YOUR GOAL: Each line of the material below is to be written out exactly. Leave out any picture.

MATERIAL PROVIDED:
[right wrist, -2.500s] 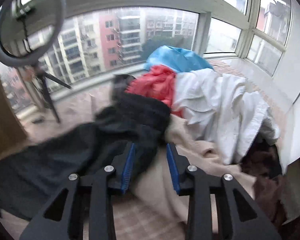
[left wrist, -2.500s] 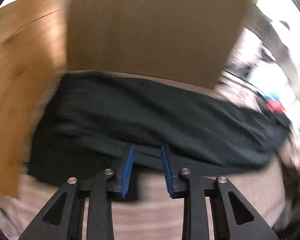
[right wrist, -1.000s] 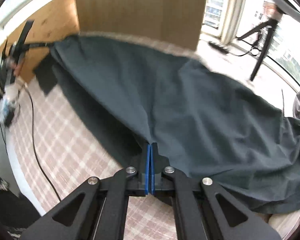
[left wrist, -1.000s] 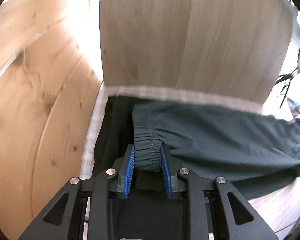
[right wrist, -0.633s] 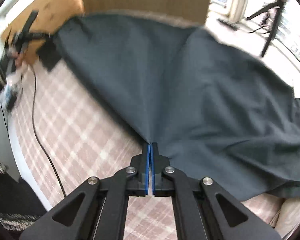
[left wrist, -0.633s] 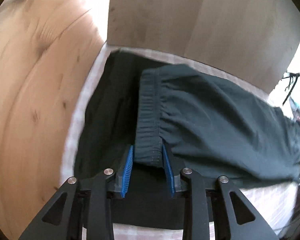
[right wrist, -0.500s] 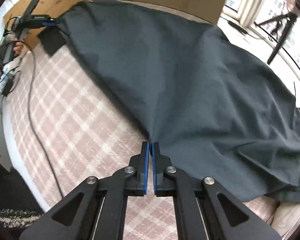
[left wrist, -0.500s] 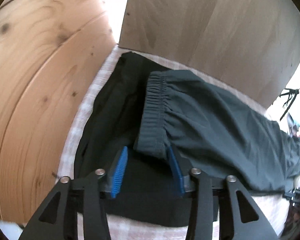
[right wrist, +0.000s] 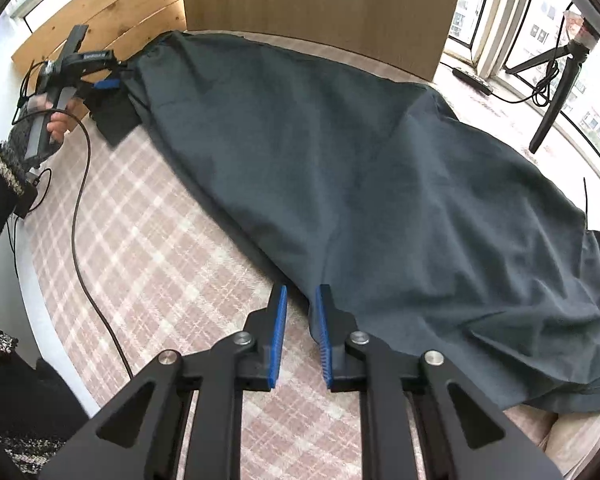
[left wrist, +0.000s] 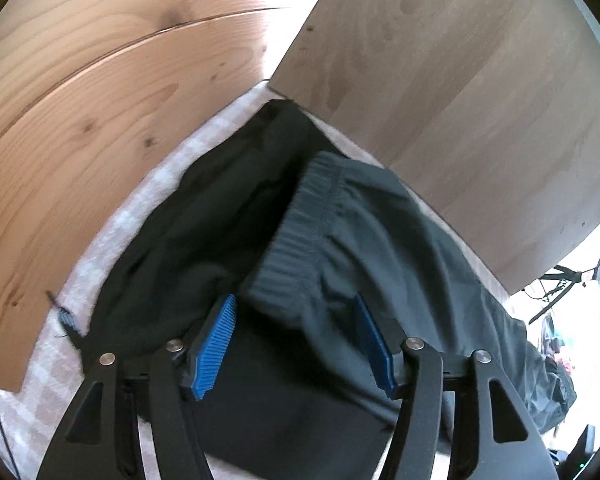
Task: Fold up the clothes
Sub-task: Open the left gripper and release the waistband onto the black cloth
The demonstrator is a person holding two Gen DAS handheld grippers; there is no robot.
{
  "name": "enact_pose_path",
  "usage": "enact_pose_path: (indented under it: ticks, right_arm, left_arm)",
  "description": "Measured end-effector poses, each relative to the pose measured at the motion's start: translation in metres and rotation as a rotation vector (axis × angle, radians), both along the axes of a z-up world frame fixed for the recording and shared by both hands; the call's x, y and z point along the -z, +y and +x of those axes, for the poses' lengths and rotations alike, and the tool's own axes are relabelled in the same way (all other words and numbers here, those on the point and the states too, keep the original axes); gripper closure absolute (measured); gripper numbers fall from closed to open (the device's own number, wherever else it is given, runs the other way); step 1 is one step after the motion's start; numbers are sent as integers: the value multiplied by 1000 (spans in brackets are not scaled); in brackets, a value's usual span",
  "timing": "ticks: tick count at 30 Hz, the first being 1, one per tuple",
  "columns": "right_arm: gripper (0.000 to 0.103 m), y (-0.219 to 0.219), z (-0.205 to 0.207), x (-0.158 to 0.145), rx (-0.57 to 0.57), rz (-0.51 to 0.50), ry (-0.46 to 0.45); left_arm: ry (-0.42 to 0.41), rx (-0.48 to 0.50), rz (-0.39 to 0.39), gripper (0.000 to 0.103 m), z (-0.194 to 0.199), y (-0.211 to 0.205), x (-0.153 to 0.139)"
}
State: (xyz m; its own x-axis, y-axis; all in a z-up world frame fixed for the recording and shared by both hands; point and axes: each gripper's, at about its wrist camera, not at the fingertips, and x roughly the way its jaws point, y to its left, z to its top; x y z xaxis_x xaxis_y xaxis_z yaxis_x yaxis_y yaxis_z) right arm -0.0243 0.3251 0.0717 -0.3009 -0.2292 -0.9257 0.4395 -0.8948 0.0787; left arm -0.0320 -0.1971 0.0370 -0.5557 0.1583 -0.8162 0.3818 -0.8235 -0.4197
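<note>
A pair of dark grey-green trousers (right wrist: 360, 184) lies spread along the plaid bed cover (right wrist: 160, 264). In the left wrist view its elastic waistband (left wrist: 300, 240) rests on a black garment (left wrist: 196, 232). My left gripper (left wrist: 294, 304) is opening, and the waistband end lies loose between its blue pads (left wrist: 216, 340), which do not press on it. My right gripper (right wrist: 301, 292) is also opening, its jaws a narrow gap apart. The trousers' near edge lies just at its tips, with nothing pinched. The right wrist view shows the left gripper (right wrist: 100, 68) at the far left, held by a hand (right wrist: 58, 124).
Wooden panels (left wrist: 80, 128) and a flat board (left wrist: 480, 100) wall in the bed's head end. A black cable (right wrist: 80, 208) runs over the cover on the left. Beyond the bed's far side stand a tripod (right wrist: 556, 80), a power strip (right wrist: 472, 76) and windows (right wrist: 484, 8).
My left jaws spread and let go of the waistband, which settled onto the black garment as the gripper rolled and sank. My right jaws parted and released the trousers' edge.
</note>
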Motion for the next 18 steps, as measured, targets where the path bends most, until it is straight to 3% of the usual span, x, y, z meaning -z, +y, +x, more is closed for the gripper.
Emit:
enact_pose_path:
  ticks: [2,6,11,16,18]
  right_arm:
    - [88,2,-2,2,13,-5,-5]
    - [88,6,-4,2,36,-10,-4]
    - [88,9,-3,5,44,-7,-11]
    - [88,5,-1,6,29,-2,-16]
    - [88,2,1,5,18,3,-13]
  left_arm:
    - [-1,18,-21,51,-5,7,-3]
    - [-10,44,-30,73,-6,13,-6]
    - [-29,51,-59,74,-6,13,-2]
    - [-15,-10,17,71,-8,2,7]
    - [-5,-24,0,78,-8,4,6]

RESPONSE AREA:
[right wrist, -2.500s] 
[left wrist, -2.500s] 
[right wrist, -1.000s] 
[left wrist, -1.000s] 
[right wrist, -0.633s] 
[left wrist, -0.633s] 
[right wrist, -0.500s] 
[left wrist, -0.500s] 
[right wrist, +0.000s] 
[left wrist, +0.000s] 
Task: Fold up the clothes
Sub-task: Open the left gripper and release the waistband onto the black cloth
The demonstrator is a person holding two Gen DAS handheld grippers; there is no robot.
{
  "name": "enact_pose_path",
  "usage": "enact_pose_path: (indented under it: ticks, right_arm, left_arm)",
  "description": "Measured end-effector poses, each relative to the pose measured at the motion's start: translation in metres and rotation as a rotation vector (axis × angle, radians), both along the axes of a z-up world frame fixed for the recording and shared by both hands; the call's x, y and z point along the -z, +y and +x of those axes, for the poses' lengths and rotations alike, and the tool's own axes are relabelled in the same way (all other words and numbers here, those on the point and the states too, keep the original axes); gripper closure absolute (measured); gripper numbers fall from closed to open (the device's own number, wherever else it is given, runs the other way); step 1 is one step after the motion's start; numbers are sent as integers: the value multiplied by 1000 (spans in brackets are not scaled); in brackets, a value's usual span",
  "timing": "ticks: tick count at 30 Hz, the first being 1, one per tuple",
  "columns": "right_arm: gripper (0.000 to 0.103 m), y (-0.219 to 0.219), z (-0.205 to 0.207), x (-0.158 to 0.145), rx (-0.57 to 0.57), rz (-0.51 to 0.50), ry (-0.46 to 0.45); left_arm: ry (-0.42 to 0.41), rx (-0.48 to 0.50), rz (-0.39 to 0.39), gripper (0.000 to 0.103 m), z (-0.194 to 0.199), y (-0.211 to 0.205), x (-0.153 to 0.139)"
}
State: (xyz m; its own x-axis, y-axis; all in a z-up world frame fixed for the recording and shared by both hands; point and axes: each gripper's, at about its wrist camera, not at the fingertips, and x roughly the way its jaws point, y to its left, z to its top; x y z xaxis_x xaxis_y xaxis_z yaxis_x yaxis_y yaxis_z) right arm -0.0243 0.3251 0.0717 -0.3009 -0.2292 -0.9257 0.4395 -0.8948 0.0787; left arm -0.0320 -0.1971 0.0370 -0.5557 0.1583 -0.8162 0.3818 -0.8235 -0.4197
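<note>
A pair of dark grey-green trousers (right wrist: 360, 184) lies spread along the plaid bed cover (right wrist: 160, 264). In the left wrist view its elastic waistband (left wrist: 300, 240) rests on a black garment (left wrist: 196, 232). My left gripper (left wrist: 294, 304) is opening, and the waistband end lies loose between its blue pads (left wrist: 216, 340), which do not press on it. My right gripper (right wrist: 301, 292) is also opening, its jaws a narrow gap apart. The trousers' near edge lies just at its tips, with nothing pinched. The right wrist view shows the left gripper (right wrist: 100, 68) at the far left, held by a hand (right wrist: 58, 124).
Wooden panels (left wrist: 80, 128) and a flat board (left wrist: 480, 100) wall in the bed's head end. A black cable (right wrist: 80, 208) runs over the cover on the left. Beyond the bed's far side stand a tripod (right wrist: 556, 80), a power strip (right wrist: 472, 76) and windows (right wrist: 484, 8).
My left jaws spread and let go of the waistband, which settled onto the black garment as the gripper rolled and sank. My right jaws parted and released the trousers' edge.
</note>
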Motion for the next 18 steps, as measured, targets where the path bends most, until it is straight to 3% of the usual span, x, y, z meaning -z, +y, +x, more is closed for the gripper.
Emit:
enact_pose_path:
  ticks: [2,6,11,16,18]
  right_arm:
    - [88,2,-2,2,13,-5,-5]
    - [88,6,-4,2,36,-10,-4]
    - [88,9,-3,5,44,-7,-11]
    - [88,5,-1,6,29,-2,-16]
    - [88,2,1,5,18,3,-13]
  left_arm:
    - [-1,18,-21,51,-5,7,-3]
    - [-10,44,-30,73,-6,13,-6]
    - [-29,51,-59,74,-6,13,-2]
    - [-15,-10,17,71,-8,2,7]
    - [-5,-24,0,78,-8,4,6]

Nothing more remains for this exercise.